What the task requires.
How many of the lines below contain "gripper"? Answer with that number alone.

(Supplied material Opens)

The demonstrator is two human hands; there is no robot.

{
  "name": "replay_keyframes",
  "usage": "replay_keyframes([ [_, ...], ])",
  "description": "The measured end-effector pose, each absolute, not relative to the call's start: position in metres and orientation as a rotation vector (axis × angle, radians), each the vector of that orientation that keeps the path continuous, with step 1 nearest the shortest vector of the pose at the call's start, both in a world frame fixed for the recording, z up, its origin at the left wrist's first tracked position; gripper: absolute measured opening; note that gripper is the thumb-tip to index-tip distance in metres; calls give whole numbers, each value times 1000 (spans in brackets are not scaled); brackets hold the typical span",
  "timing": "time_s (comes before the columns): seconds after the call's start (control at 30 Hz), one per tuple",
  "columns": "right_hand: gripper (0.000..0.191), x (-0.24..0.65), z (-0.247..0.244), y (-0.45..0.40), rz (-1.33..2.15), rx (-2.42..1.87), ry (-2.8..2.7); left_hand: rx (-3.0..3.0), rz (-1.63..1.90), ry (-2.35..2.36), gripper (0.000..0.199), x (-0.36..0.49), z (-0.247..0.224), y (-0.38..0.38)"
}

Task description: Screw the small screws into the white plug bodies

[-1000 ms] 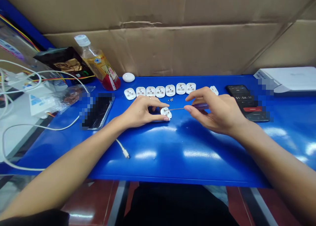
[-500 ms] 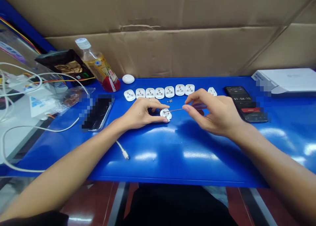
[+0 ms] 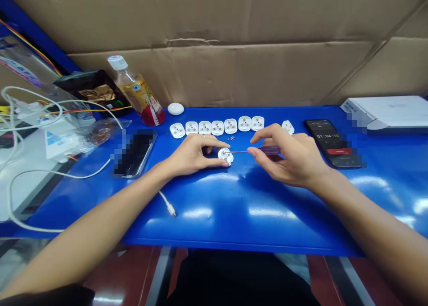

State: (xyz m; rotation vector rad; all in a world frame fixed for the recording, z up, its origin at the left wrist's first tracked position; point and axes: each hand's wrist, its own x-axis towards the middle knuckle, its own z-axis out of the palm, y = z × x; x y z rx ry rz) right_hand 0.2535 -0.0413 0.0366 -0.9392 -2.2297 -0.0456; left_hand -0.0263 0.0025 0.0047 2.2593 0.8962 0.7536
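My left hand [image 3: 197, 153] pinches a small white plastic part [image 3: 226, 157] between thumb and index finger, low over the blue table. Metal fittings show on the part's upper face. A screwdriver [image 3: 269, 150] with a purple handle lies in my right hand [image 3: 289, 157], its thin shaft pointing left. The tip reaches a metal fitting on the white part. Just beyond my left fingertips is a little pile of tiny screws [image 3: 231, 138]. Several similar white parts stand in a row behind, one of them at the left end [image 3: 177, 130]. Another white part [image 3: 287, 127] sits apart, behind my right hand.
On the left are a drink bottle [image 3: 142, 96], a phone [image 3: 135, 154], a black pouch [image 3: 96, 92] and tangled white cables [image 3: 60, 174]. A phone with a running timer [image 3: 331, 143] and a white box [image 3: 391, 112] lie right. Cardboard [image 3: 234, 74] lines the back.
The whole view has shifted slightly. My right hand has turned the screwdriver a little, so more of its purple handle shows. The tip stays on the white part, which my left hand still holds.
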Motion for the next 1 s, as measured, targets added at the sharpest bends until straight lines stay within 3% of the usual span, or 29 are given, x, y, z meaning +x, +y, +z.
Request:
replay_keyframes([
  [0.17, 22, 252, 37, -41, 52, -894, -2227, 2248, 758, 911, 42, -25, 6, 2],
  [0.3, 16, 251, 38, -41, 27, -921, -2195, 2236, 759, 913, 43, -24, 6, 2],
  [0.67, 24, 251, 35, -39, 131, -873, -2172, 2218, 733, 935, 43, -23, 7, 0],
  [1.0, 19, 252, 33, -38, 87, -926, -2116, 2220, 758, 908, 42, -23, 7, -2],
])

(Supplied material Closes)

Written answer.
2